== WORK ORDER ==
Given the listing below, write out exactly the lines starting with the line that has "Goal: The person" and going on through the line that has "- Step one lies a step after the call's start", both kept.

== GIVEN DATA ==
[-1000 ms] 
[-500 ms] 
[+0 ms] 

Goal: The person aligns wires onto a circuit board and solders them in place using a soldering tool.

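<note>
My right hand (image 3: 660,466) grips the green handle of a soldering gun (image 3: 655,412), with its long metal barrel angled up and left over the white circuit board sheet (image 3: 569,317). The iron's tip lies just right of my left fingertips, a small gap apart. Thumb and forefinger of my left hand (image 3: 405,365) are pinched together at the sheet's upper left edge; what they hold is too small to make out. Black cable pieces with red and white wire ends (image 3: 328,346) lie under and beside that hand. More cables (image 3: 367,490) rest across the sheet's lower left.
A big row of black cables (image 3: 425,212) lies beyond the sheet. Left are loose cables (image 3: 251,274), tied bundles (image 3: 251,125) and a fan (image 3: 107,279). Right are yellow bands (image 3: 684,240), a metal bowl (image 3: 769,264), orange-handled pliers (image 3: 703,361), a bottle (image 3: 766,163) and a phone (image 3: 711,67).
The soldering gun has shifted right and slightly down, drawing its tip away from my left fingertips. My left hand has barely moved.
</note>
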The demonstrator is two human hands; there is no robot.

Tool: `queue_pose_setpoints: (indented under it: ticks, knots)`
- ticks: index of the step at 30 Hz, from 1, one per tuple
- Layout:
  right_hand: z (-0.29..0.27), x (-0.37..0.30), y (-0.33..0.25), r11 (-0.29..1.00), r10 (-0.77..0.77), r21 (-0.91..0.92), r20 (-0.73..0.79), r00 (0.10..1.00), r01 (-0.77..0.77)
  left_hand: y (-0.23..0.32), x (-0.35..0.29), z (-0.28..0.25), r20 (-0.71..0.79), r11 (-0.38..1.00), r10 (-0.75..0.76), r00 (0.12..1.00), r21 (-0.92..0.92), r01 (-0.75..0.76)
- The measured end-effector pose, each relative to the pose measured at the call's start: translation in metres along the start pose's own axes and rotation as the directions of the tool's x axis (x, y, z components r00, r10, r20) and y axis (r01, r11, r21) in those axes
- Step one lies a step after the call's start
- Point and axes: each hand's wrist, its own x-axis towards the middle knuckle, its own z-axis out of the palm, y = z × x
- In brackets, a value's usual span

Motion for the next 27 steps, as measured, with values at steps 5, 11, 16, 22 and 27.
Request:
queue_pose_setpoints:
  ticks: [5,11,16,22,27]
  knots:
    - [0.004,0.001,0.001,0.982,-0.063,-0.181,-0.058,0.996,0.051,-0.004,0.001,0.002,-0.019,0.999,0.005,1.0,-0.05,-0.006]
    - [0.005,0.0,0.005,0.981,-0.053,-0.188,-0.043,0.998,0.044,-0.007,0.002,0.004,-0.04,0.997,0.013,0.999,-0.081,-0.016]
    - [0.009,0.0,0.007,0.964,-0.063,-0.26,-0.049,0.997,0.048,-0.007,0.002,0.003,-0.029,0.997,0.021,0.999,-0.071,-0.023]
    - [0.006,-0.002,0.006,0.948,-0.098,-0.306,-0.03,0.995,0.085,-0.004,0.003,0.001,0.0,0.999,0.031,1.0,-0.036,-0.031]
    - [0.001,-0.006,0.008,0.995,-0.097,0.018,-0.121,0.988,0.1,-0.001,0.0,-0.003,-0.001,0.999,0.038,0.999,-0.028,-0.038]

== THE COMPLETED TASK ==
Goal: The person aligns wires onto a circuit board and solders them in place using a soldering tool.

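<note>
My right hand (image 3: 660,466) grips the green handle of a soldering gun (image 3: 655,412), with its long metal barrel angled up and left over the white circuit board sheet (image 3: 569,317). The iron's tip lies just right of my left fingertips, a small gap apart. Thumb and forefinger of my left hand (image 3: 405,365) are pinched together at the sheet's upper left edge; what they hold is too small to make out. Black cable pieces with red and white wire ends (image 3: 328,346) lie under and beside that hand. More cables (image 3: 367,490) rest across the sheet's lower left.
A big row of black cables (image 3: 425,212) lies beyond the sheet. Left are loose cables (image 3: 251,274), tied bundles (image 3: 251,125) and a fan (image 3: 107,279). Right are yellow bands (image 3: 684,240), a metal bowl (image 3: 769,264), orange-handled pliers (image 3: 703,361), a bottle (image 3: 766,163) and a phone (image 3: 711,67).
The soldering gun has shifted right and slightly down, drawing its tip away from my left fingertips. My left hand has barely moved.
</note>
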The demonstrator is two human hands; there is no robot.

Tool: `queue_pose_setpoints: (indented under it: ticks, knots)`
- ticks: index of the step at 30 Hz, from 1, one per tuple
- Layout:
  right_hand: z (-0.29..0.27), x (-0.37..0.30), y (-0.33..0.25), r11 (-0.29..1.00), r10 (-0.77..0.77), r21 (-0.91..0.92), r20 (-0.73..0.79), r00 (0.10..1.00), r01 (-0.77..0.77)
  left_hand: y (-0.23..0.32), x (-0.35..0.29), z (-0.28..0.25), r20 (-0.71..0.79), r11 (-0.38..1.00), r10 (-0.75..0.76), r00 (0.12..1.00), r21 (-0.92..0.92), r01 (-0.75..0.76)
- The measured end-effector pose, each relative to the pose measured at the call's start: translation in metres along the start pose's own axes and rotation as the directions of the tool's x axis (x, y, z components r00, r10, r20) and y axis (r01, r11, r21) in those axes
- Step one lies a step after the call's start

Nothing more is required for this answer.